Problem description
Every record below should be repeated exactly. Omit the pictures.

Supplied information
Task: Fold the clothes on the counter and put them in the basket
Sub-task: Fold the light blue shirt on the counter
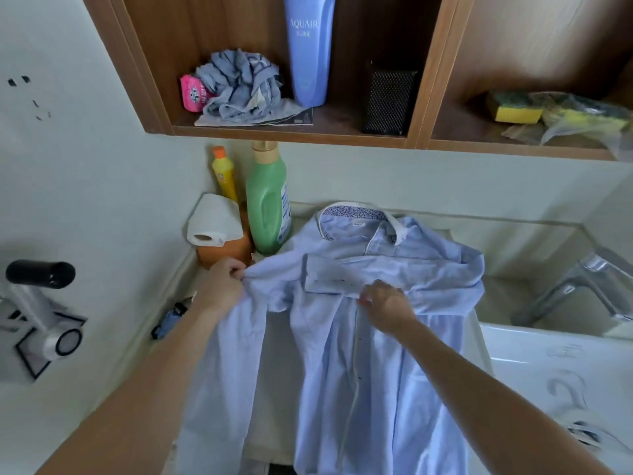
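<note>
Left hand [224, 286]: closing fingers and thumb on a bunched fold of the shirt [363, 365] at its shoulder, near the back-left corner of the worktop [270, 351].
Right hand [387, 305]: pinching the shirt's fabric mid-chest, at the end of the sleeve lying folded across the front; knuckles facing up.
Shirt, position: lying front-up along the worktop, collar [356, 214] pointing toward the back edge, tail reaching toward the front edge; stretching between both hands, the left at its outer shoulder, the right at its centre.
Shirt, material: pale blue woven cloth, creasing softly; white collar edge showing a small floral lining; button placket running down the middle.
Worktop surface: pale and smooth, showing bare between the shirt body and the loose sleeve trailing down the left side.
Back-left corner: green plastic bottle [267, 207] standing upright just beside the shirt's shoulder; slim yellow bottle [224, 173] standing behind it; paper roll [214, 221] resting on an orange pot [222, 252].
Right edge: white glossy basin [548, 365] adjoining; chrome tap [575, 286] rising at its back.
Overhead: wooden shelf [291, 132] holding a tall blue bottle [310, 49], crumpled grey cloth [239, 87], black mesh holder [388, 97] and yellow sponges [517, 111].
</note>
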A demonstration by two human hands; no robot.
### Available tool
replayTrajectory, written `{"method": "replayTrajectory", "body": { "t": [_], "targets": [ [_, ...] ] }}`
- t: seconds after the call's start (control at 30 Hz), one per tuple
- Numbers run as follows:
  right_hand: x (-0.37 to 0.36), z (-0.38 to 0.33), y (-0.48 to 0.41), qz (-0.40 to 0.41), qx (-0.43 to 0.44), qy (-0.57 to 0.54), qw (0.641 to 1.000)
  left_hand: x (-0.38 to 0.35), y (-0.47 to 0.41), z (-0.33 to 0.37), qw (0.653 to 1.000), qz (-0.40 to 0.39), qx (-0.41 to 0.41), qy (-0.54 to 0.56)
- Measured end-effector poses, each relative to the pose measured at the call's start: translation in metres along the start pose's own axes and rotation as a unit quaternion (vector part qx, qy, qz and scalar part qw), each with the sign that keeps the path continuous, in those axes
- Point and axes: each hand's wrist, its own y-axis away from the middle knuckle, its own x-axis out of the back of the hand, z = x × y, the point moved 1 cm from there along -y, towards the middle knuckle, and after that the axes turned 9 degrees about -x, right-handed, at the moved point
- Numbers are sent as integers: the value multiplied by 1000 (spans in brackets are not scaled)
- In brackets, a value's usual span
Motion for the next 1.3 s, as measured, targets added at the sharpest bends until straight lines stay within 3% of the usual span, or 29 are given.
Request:
{"method": "replayTrajectory", "body": {
  "t": [0.07,0.13,0.17,0.27,0.37,0.43,0.57,0.67,0.77,0.87,0.97,1.07,1.13,1.27,1.3],
  "targets": [
    [8,-54,25,-153,54,-187,969,9,-9,22,999,15,-23,46],
    [10,-97,53,-333,79,-311,887,15,-16,42,995,30,-26,89],
    [6,-111,59,-361,94,-332,866,16,-18,49,990,36,-10,135],
    [-2,-141,62,-312,123,-448,829,23,-27,63,950,40,30,307],
    [20,-158,56,-264,90,-605,746,30,-29,67,936,12,19,351],
    [49,-158,48,-263,83,-644,714,27,-31,63,920,-31,51,387],
    [118,-137,40,-275,63,-646,709,5,-17,75,900,-91,77,420],
    [153,-107,37,-256,6,-679,688,-16,-10,92,900,-65,-65,426],
    [167,-77,30,-225,-23,-721,655,-40,-22,105,949,-51,-204,234],
    [169,-49,20,-221,-35,-736,638,-68,-42,117,960,-34,-274,38],
    [170,-5,10,-217,-80,-712,663,-80,-59,124,961,17,-269,-61],
    [159,58,-6,-191,-138,-717,656,-76,-71,124,969,19,-240,-54],
    [150,93,-16,-173,-165,-726,645,-77,-81,120,974,-14,-224,-39],
    [124,125,-38,-167,-206,-730,630,-106,-83,99,960,-181,-194,-85],
    [117,127,-42,-160,-215,-728,631,-117,-84,91,962,-191,-175,-90]
  ]
}}
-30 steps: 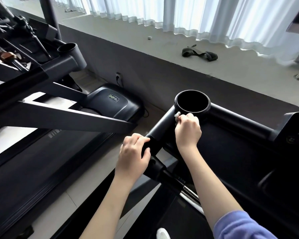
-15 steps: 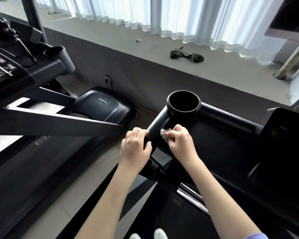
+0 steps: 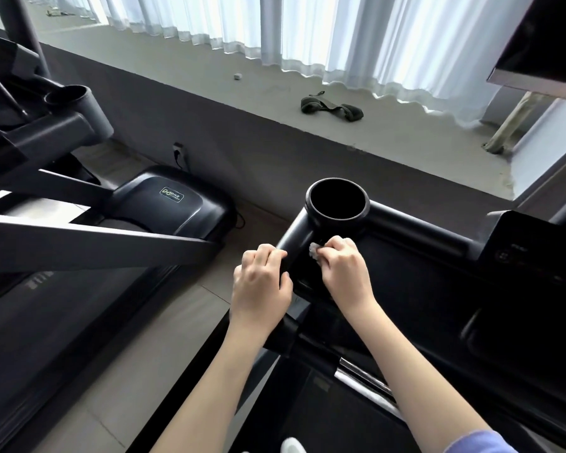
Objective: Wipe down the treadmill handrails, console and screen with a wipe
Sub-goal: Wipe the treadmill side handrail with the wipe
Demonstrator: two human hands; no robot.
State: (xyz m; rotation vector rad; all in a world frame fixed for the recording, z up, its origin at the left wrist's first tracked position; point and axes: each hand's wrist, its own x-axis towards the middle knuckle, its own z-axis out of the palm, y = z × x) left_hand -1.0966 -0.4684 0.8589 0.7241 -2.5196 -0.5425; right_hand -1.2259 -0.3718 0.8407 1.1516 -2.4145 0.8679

Answer to the problem
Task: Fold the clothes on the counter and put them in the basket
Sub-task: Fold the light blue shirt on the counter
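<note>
Left hand [224, 286]: closing fingers and thumb on a bunched fold of the shirt [363, 365] at its shoulder, near the back-left corner of the worktop [270, 351].
Right hand [387, 305]: pinching the shirt's fabric mid-chest, at the end of the sleeve lying folded across the front; knuckles facing up.
Shirt, position: lying front-up along the worktop, collar [356, 214] pointing toward the back edge, tail reaching toward the front edge; stretching between both hands, the left at its outer shoulder, the right at its centre.
Shirt, material: pale blue woven cloth, creasing softly; white collar edge showing a small floral lining; button placket running down the middle.
Worktop surface: pale and smooth, showing bare between the shirt body and the loose sleeve trailing down the left side.
Back-left corner: green plastic bottle [267, 207] standing upright just beside the shirt's shoulder; slim yellow bottle [224, 173] standing behind it; paper roll [214, 221] resting on an orange pot [222, 252].
Right edge: white glossy basin [548, 365] adjoining; chrome tap [575, 286] rising at its back.
Overhead: wooden shelf [291, 132] holding a tall blue bottle [310, 49], crumpled grey cloth [239, 87], black mesh holder [388, 97] and yellow sponges [517, 111].
</note>
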A demonstration by two human hands; no robot.
### Available tool
replayTrajectory, written `{"method": "replayTrajectory", "body": { "t": [_], "targets": [ [_, ...] ] }}`
- t: seconds after the call's start (control at 30 Hz), one per tuple
- Numbers run as follows:
  right_hand: x (-0.37 to 0.36), z (-0.38 to 0.33), y (-0.48 to 0.41), qz (-0.40 to 0.41), qx (-0.43 to 0.44), qy (-0.57 to 0.54), qw (0.641 to 1.000)
  left_hand: x (-0.38 to 0.35), y (-0.47 to 0.41), z (-0.33 to 0.37), qw (0.653 to 1.000), qz (-0.40 to 0.39), qx (-0.41 to 0.41), qy (-0.54 to 0.56)
- Measured end-effector poses, each relative to the pose measured at the call's start: translation in metres along the start pose's own axes and rotation as a unit quaternion (vector part qx, qy, qz and scalar part qw), each with the sign that keeps the path continuous, in those axes
- Point and axes: each hand's wrist, its own y-axis away from the middle knuckle, its own x-axis out of the back of the hand, z = x × y, the point moved 1 cm from there along -y, towards the middle knuckle, and after that the axes turned 9 degrees about -x, right-handed, at the moved point
- Numbers are sent as integers: the value multiplied by 1000 (spans in brackets are not scaled)
- In brackets, a value's usual span
Motion for the next 1.3 s, as measured, targets added at the sharpest bends until straight lines stay within 3% of the usual span, or 29 are given.
Request:
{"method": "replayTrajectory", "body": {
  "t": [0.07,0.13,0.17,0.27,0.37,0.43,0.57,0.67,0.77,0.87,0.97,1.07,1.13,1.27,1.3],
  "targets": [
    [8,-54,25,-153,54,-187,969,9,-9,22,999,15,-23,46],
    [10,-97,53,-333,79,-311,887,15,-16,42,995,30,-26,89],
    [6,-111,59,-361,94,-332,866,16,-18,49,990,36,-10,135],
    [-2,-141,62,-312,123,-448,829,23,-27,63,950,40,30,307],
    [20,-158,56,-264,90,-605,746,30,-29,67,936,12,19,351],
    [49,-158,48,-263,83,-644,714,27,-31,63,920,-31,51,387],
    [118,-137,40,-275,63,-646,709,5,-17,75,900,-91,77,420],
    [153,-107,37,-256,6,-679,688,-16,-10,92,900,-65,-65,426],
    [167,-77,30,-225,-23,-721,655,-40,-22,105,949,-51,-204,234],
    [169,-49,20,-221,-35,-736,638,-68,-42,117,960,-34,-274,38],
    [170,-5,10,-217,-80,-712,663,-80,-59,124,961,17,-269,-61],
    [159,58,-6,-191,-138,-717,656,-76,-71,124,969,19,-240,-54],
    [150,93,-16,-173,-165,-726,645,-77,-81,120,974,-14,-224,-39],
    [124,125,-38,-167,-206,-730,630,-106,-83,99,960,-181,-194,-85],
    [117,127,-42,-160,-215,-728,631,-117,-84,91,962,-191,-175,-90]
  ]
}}
-30 steps: 
-15 steps: 
+0 steps: 
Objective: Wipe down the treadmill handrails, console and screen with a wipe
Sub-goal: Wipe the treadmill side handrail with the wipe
Demonstrator: two human hands; no robot.
State: (xyz m; rotation vector rad; all in a world frame fixed for the recording, z up, its origin at the left wrist's first tracked position; point and axes: each hand's wrist, its own x-axis towards the middle knuckle, its own z-axis out of the palm, y = z × x) left_hand -1.0966 -0.4684 0.8589 0.7241 -2.5196 -0.5425; right_hand -1.2259 -0.3718 0.8407 1.1516 -2.4145 0.8679

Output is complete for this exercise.